**Instructions to follow**
Pictures excluded, set down exactly the lines from the one containing "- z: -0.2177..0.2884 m" through the final line of the material, and only those.

**Information supplied**
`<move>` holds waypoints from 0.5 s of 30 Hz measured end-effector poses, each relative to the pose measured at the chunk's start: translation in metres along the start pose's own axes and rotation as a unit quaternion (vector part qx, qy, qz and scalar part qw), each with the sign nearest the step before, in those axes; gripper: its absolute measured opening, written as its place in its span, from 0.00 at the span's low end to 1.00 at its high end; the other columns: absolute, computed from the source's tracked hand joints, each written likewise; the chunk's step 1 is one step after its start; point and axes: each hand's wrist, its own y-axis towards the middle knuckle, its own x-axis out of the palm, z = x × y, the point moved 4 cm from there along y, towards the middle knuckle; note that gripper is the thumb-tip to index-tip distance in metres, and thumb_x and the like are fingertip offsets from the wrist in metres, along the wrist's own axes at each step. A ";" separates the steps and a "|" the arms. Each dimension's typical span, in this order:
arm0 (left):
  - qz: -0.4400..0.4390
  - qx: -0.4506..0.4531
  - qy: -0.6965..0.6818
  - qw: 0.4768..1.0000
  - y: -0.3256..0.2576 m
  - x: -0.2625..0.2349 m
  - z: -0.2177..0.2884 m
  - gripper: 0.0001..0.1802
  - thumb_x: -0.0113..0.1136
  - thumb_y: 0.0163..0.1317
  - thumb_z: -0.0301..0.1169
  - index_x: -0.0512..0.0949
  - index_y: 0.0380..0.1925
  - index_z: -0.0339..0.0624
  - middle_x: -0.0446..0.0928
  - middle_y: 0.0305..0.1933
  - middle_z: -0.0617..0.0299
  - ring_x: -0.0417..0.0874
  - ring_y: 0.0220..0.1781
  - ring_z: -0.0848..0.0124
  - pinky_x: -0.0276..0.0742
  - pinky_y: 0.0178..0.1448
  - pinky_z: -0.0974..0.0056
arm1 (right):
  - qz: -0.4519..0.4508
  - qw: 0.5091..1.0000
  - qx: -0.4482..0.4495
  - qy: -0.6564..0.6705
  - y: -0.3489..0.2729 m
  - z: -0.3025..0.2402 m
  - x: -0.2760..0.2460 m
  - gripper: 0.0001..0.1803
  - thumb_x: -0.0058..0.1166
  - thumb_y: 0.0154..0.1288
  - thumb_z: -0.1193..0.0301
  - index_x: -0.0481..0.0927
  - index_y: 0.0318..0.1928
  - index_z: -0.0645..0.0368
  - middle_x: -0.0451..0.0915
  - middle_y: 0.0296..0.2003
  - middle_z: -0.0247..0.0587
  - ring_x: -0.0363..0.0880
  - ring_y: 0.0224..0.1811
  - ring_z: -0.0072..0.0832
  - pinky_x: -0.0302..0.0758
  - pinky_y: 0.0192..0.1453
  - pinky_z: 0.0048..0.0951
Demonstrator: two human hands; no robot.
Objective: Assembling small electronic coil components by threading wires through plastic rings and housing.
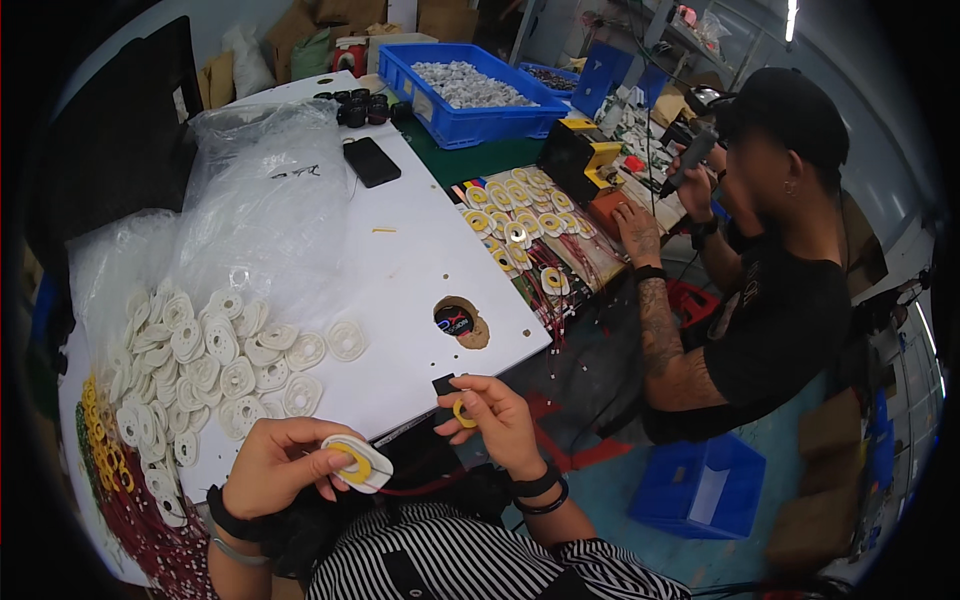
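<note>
Striped fabric (450,550) below, left fingers (326,462) pinch oval plastic (377,468).

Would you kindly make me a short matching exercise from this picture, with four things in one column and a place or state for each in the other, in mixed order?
Column one
1. Left hand
2. Right hand
3. Black phone
4. Blue bin at lower right

Column two
A. Standing on the floor
B. Has a small yellow ring at its fingers, with no white part
C. Lying flat on the white tabletop
D. Holding a white oval part that carries a yellow ring

Right pairs: 1-D, 2-B, 3-C, 4-A.
</note>
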 end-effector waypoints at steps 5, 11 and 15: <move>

**Result**
  - z: -0.2177..0.2884 m
  - gripper: 0.0001..0.1802
  - thumb_x: -0.0113..0.1136
  - thumb_y: 0.0163..0.1317
  - thumb_z: -0.0301..0.1169
  - index_x: -0.0512..0.0949
  - index_y: 0.0380..0.1925
  - index_z: -0.0339..0.0624
  - middle_x: -0.0446..0.0928
  - middle_y: 0.0305..0.1933
  - middle_z: -0.0617..0.0299
  - ring_x: -0.0417..0.0874
  - ring_y: 0.0220..0.1781
  - ring_z: -0.0848..0.0124
  - pinky_x: -0.0276..0.0742
  - pinky_y: 0.0178..0.1448
  - pinky_z: -0.0974..0.0056
arm1 (right):
  - qz: -0.4519..0.4508
  - qw: 0.5091..1.0000
  - qx: -0.4482..0.4495
  - qy: -0.6564..0.6705
  - y: -0.3489..0.2729 m
  - z: -0.3025..0.2402 m
  - x: -0.2760..0.2460 m
  - gripper: 0.0001..0.1803
  - thumb_x: -0.0058..0.1166
  - thumb_y: 0.0154..0.1288
  - thumb_z: -0.1193..0.0301
  - index_x: -0.0481..0.0927
  - index_y: 0.0318..0.1928
  - index_z: -0.0645..0.0368
  - middle_x: -0.0451..0.0915
  - middle_y: 0.0296..0.2003
  - middle_z: -0.0247..0.0587
  - ring_x: -0.0363..0.0880
  - ring_y: 0.0224..0.1811
  - ring_z: -0.0072..0.0832
  - pinky_x: -0.0302..0.0758
  - pinky_y: 0.0192..0.1453
  - pinky_z: 0.0048..0.0951
Demonstrator: two human hands; no robot.
Objective: Assembling small electronic coil components by threading wires through plastic rings and housing.
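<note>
Striped fabric (450,550) below, left fingers (326,462) pinch oval plastic (377,468).

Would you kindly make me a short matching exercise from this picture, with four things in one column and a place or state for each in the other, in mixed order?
Column one
1. Left hand
2. Right hand
3. Black phone
4. Blue bin at lower right

Column two
A. Standing on the floor
B. Has a small yellow ring at its fingers, with no white part
C. Lying flat on the white tabletop
D. Holding a white oval part that carries a yellow ring

Right pairs: 1-D, 2-B, 3-C, 4-A.
</note>
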 end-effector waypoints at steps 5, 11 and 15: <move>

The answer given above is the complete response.